File and Folder Preference
With the Files preference extension you can create, replace, update, or even delete files on the target computer. I also love the way preferences supports environment variables such as AppData, thus you don't need to hard-code the paths. One practical use for this combination of folders and environmental variables is for clearing up temp files.
Meanwhile the sister configuration: Network Shares supports the Access-based Enumeration (ABE), which prevents users from seeing subfolders where they don't have any permissions.
Shortcuts are one of the quickest and easiest ways to help users, for example, you can add URL shortcuts to websites. In addition to the Desktop, you can create shortcuts in the Favorites folder, Start menu, even on the Quick Launch toolbar.
Other Areas to Configure Preferences
You can also create preference for the Control Panel, XP or Vista Printers, Power Options, Scheduled Tasks and VPN connections for remote access.
What Action Do You Want Preferences to Achieve?

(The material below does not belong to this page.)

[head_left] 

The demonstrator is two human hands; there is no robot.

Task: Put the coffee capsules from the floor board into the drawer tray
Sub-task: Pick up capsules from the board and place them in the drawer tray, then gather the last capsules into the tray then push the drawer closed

You may have already inferred, the four actions for each Group Policy Preference are:
Create, Delete, Replace and Update.
Each Preference feature also has a 'Common' Tab where you can set these extra options:
Get a Report for Your Preferences
Fortunately, you can see which Group Policy Preferences you have set by creating a reports within the Group Policy Management Console (GPMC). Create a report by starting in the Group Policy Results folder, found at the bottom of the Console tree.
Group Policy preferences client-side extension (CSE)
A twist in the tail. Before you get any action on the XP or even Vista clients, you need to download Group Policy preferences client-side extension (CSE). Presumably you will use the Group Policy's own technology to Assign this software to your domain computers. The way to get started is to visit Microsoft's site to get a copy of the CSE package. See Windows 8 Group Policy Preferences.
I like the Permissions Monitor because it enables me to see quickly WHO has permissions to do WHAT. When you launch this tool it analyzes a users effective NTFS permissions for a specific file or folder, takes into account network share access, then displays the results in a nifty desktop dashboard!
Think of all the frustration that this free utility saves when you are troubleshooting authorization problems for users access to a resource. Give this permissions monitor a try - it's free!
Summary of Windows Server 2008 - Group Policy Preferences
My speciality is getting people started, in this instance, once you home in on the keyword 'Preferences' my job is done. The main difference between the word 'Preferences', and the phrase 'Policy Settings', is enforcement.